As well as international artists, there is importance placed on representing the local creative community Dekmantel Festival itself springs from. There are Dutch legends like Sterac and Legowelt as well as long-established festival favourites like Antal and Hunee playing a solid seven hours back–to-back. But of course this is also an opportunity to platform emergent talent from home alongside major artists from all over the world. It’s the perfect time to catch Tammo Hesselink’s fractured approach to techno, or soak up Suze Ijo’s soul-steeped selections. Giving a major stage to Rotterdam’s Nala Brown & Soft Break is as much a celebration of their valuable role supporting emergent female DJs in their hometown as it is about the quality of US and UK club sounds they blend.

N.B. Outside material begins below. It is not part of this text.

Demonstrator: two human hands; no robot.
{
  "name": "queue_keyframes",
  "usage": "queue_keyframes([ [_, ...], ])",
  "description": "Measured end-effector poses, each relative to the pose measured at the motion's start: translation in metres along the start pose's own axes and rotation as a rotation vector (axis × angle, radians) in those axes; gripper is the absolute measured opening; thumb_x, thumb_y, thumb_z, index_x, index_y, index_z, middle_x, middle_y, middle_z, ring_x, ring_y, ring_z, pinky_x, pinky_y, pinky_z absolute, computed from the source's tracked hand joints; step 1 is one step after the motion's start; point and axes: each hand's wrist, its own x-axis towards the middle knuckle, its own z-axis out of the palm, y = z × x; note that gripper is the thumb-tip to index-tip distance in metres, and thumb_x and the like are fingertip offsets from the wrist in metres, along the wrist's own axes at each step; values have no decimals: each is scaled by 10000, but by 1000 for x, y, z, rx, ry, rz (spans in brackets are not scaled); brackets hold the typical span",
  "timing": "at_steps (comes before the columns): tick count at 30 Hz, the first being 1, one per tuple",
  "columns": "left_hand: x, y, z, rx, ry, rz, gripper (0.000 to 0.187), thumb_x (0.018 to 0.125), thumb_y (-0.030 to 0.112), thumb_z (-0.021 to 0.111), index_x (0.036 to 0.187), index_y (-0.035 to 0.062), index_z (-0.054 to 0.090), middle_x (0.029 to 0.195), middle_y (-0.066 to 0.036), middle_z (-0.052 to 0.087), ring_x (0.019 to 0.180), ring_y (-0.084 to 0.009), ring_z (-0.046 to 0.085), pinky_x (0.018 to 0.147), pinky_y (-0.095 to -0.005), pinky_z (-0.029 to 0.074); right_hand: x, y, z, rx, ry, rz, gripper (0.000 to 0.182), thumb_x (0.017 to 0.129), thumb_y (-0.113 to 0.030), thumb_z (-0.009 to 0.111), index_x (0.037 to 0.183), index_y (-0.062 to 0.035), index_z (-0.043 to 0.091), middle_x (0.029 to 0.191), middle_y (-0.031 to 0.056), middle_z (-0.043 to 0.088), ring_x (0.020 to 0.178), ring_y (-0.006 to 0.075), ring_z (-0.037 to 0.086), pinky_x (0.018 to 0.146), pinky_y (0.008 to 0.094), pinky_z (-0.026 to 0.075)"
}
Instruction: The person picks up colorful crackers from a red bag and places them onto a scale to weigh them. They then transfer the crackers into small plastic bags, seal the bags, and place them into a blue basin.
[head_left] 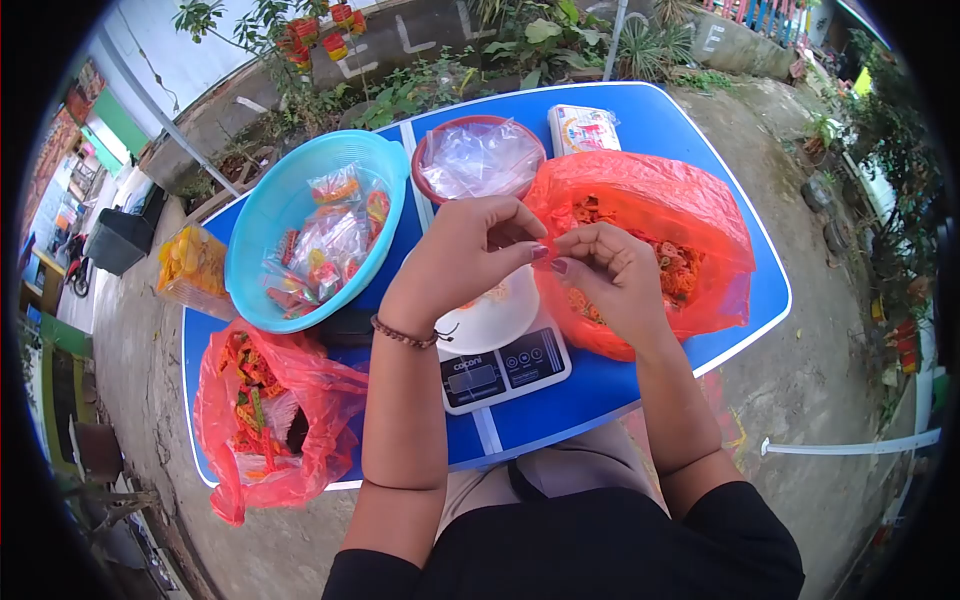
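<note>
My left hand [470, 255] and my right hand [622, 285] meet above the middle of the table, thumbs and forefingers pinched close together. What they pinch is too small to make out; the edge of a red plastic bag [690, 195] shows right behind the fingertips. Orange-red curly snack pieces [682, 272] fill that open bag. Below my left hand, a white bowl [490, 335] stands on a digital kitchen scale [505, 375], partly hidden by my wrist. Beyond my hands is a red-brown bowl [424, 186] holding clear plastic bags [475, 160].
A light-blue basin [245, 285] at the left holds several filled clear packets [330, 255]. Another red bag of snacks [225, 440] lies at the near left. A yellow snack bag [190, 262] sits by the left edge. A white wrapped pack [585, 130] lies at the back of the blue table [690, 120].
</note>
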Motion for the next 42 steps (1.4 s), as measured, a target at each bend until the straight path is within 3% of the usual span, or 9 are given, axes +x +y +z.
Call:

“When I was puzzling the timetables, it's sometimes easy to think, ‘OK, for our crowd the local artist is maybe the smallest artist, let me put them on the opening slot,’” explains Molle, “but I really chose to not do that for some of the days, just to shine a light on them and show the rest of the non-Dutch festival visitors how sick these artists are.”
Adding to this sense of unexpected programming twists, it might surprise some people to discover festival favourite Palms Trax swapping his rapturous closing set in 2019 for a warm-up on the much cosier Selectors stage over four hours. It has the potential to set the weekend off quicker than usual, while giving a certified main stage attraction the space to stretch out and play beyond his usual remit.

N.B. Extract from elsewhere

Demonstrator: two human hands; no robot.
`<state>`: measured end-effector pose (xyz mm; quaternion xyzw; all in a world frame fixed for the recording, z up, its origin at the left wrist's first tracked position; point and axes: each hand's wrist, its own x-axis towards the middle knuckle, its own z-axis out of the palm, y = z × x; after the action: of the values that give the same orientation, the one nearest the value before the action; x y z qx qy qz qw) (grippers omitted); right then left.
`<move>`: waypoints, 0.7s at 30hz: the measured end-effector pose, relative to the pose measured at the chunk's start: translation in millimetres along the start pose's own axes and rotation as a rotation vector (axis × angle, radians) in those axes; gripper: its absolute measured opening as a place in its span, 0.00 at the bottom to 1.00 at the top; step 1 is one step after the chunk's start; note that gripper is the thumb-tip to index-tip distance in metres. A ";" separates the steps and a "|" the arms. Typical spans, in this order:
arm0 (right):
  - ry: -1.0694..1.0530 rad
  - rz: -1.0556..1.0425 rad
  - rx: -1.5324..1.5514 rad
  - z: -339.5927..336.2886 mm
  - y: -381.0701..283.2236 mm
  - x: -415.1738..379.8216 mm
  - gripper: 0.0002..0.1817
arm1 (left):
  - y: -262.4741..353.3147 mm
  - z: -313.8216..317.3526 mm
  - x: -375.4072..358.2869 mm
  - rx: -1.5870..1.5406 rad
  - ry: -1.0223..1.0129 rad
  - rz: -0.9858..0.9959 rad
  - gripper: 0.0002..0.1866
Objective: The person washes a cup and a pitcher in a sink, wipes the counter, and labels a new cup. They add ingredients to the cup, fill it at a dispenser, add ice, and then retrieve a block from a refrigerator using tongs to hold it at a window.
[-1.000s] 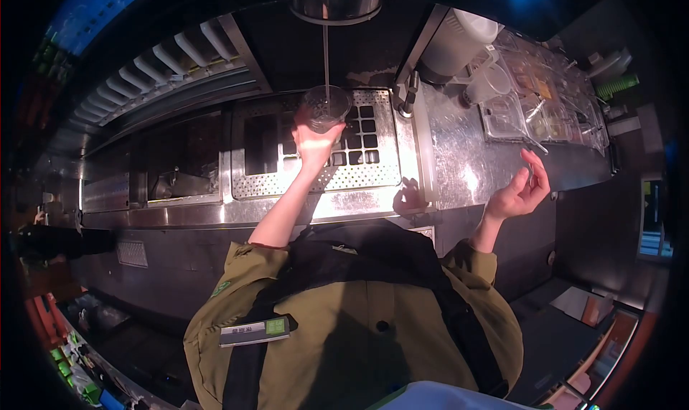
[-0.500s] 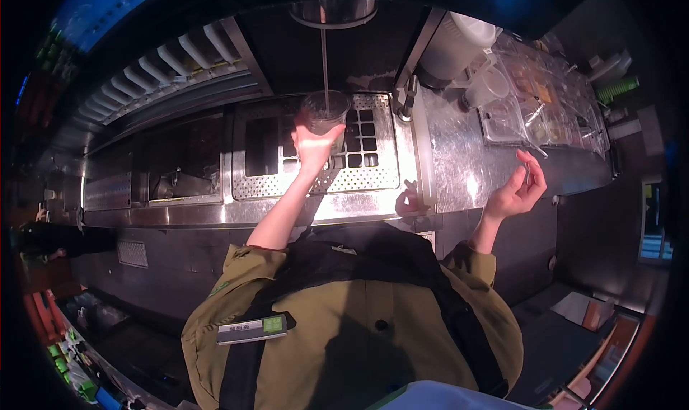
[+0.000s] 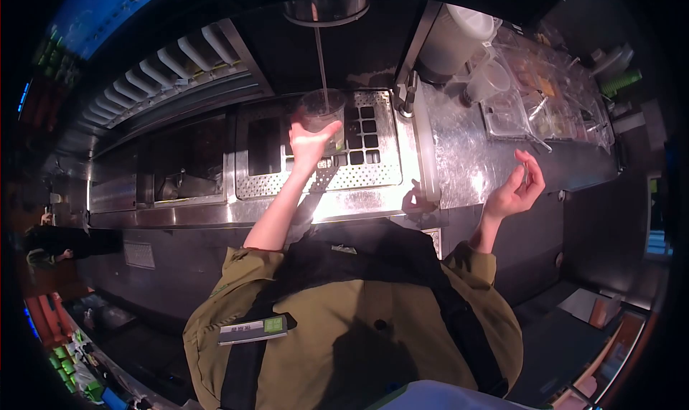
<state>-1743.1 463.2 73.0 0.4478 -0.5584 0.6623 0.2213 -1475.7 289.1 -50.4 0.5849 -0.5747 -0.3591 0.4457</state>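
the left hand wraps firmly round a clear cup over the perforated tray, while the right hand, fingers loosely parted, hangs to the tray's right.

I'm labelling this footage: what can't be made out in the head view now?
In the head view:
Fill level in the clear cup: partly covered by the left hand, blurred.
Thin line into the cup: too fine to tell stream from rod.
Name badge lettering: too small, blurred.
Contents of the plastic containers: glare on clear film.
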 end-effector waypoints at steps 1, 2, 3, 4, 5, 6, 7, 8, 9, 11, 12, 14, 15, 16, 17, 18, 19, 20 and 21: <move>-0.002 -0.001 -0.001 -0.3 -0.3 -0.5 0.08 | 5.9 -2.7 -1.0 0.002 -0.009 -0.005 0.40; -0.004 -0.003 -0.002 -0.6 -0.7 -0.4 0.08 | 11.2 -4.8 -1.9 0.003 -0.018 -0.010 0.40; -0.004 -0.004 -0.004 -1.3 -1.1 -0.4 0.08 | 13.9 -6.1 -2.3 0.005 -0.018 -0.009 0.40; -0.002 -0.001 -0.010 -2.6 -1.6 -0.4 0.08 | 16.0 -7.2 -2.2 0.007 -0.020 -0.007 0.40; 0.001 0.000 -0.016 -4.1 -1.9 0.0 0.08 | 16.9 -7.3 -1.6 0.008 -0.022 -0.006 0.40; 0.004 0.000 -0.023 -5.7 -1.9 0.1 0.08 | 15.8 -6.8 -0.2 -0.012 -0.034 0.006 0.41; 0.012 0.003 -0.022 -7.2 -1.3 0.1 0.08 | 13.7 -6.4 1.7 -0.033 -0.045 0.018 0.41; 0.020 0.006 -0.020 -8.8 -0.4 0.0 0.08 | 12.4 -6.4 2.9 -0.053 -0.055 0.030 0.41; 0.028 0.008 -0.017 -10.1 0.1 -0.3 0.08 | 12.6 -6.6 3.3 -0.063 -0.062 0.032 0.41; 0.034 0.028 -0.024 -12.0 -0.1 -1.4 0.08 | 14.8 -7.3 4.0 -0.084 -0.076 0.037 0.41; 0.038 0.037 -0.028 -13.2 -0.2 -1.8 0.08 | 17.0 -7.9 4.2 -0.120 -0.099 0.023 0.41; 0.043 0.045 -0.035 -16.0 0.9 -3.7 0.07 | 21.3 -8.6 4.7 -0.192 -0.145 -0.003 0.41; 0.045 0.049 -0.038 -17.2 1.2 -4.8 0.07 | 20.2 -7.9 5.0 -0.189 -0.130 -0.004 0.41; 0.048 0.056 -0.040 -18.3 1.1 -5.5 0.07 | 17.7 -6.8 5.4 -0.186 -0.114 -0.004 0.42; 0.052 0.063 -0.041 -19.3 1.0 -6.4 0.07 | 16.0 -6.0 5.8 -0.182 -0.098 -0.005 0.42; 0.055 0.069 -0.041 -20.2 0.9 -7.0 0.07 | 15.7 -5.5 6.0 -0.173 -0.086 0.007 0.42; 0.057 0.074 -0.049 -21.2 1.0 -7.6 0.07 | 15.6 -5.0 6.0 -0.163 -0.073 0.018 0.42; 0.059 0.078 -0.056 -22.3 1.2 -8.0 0.07 | 15.7 -4.9 5.9 -0.154 -0.060 0.029 0.41; 0.061 0.082 -0.063 -23.2 1.6 -8.3 0.07 | 16.7 -5.2 5.6 -0.160 -0.070 0.027 0.41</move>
<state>-1748.2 486.2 65.7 0.3970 -0.5899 0.6663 0.2248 -1476.3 285.1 -32.5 0.5267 -0.5671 -0.4182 0.4755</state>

"I was in love with everyone and everything when I was at that show."
Of course the closing sets have started to take on a certain weight of expectation after countless years of veritable ‘moments’, and this year should be no different. In particular, Molle talks in exalted tones about the prospect of Octo Octa & Eris Drew – a true power couple in this scene – bringing the main stage curtain down on Saturday night.
“I saw them play at Dekmantel Festival in 2019 and it was so lovely,” she enthuses, looking back to when she was an avid attendee compared to her role now in the heart of the festival team. “I was in love with everyone and everything when I was at that show.”
There’s a certain emotional intensity surrounding Octo Octa & Eris Drew – the heartwarming nature of their relationship with each other, the music and the people they play it to. They represent optimism and uplift to match the energy of their music, capturing the essence of what Dekmantel Festival is about on a broader scale. The scene is set for high-running passions when these two bring the motherbeat to the main stage, capturing the kind of communal rush of love this five-night musical celebration was made for.
The above represents just a small slice of the music on offer when we come back together in August. As anyone who has checked the line-up will agree, it would take an essay to talk up every artist poised for a standout set. When it comes to your own personal experience, you won’t be able to catch everything. But in the luxury problem of too much choice, there’s a rich and vast spectrum of possibilities. It’s a sincere reflection of the dynamic energy of global dance music culture in 2022, brought together in one city for a long weekend after we’ve been kept apart for far too long.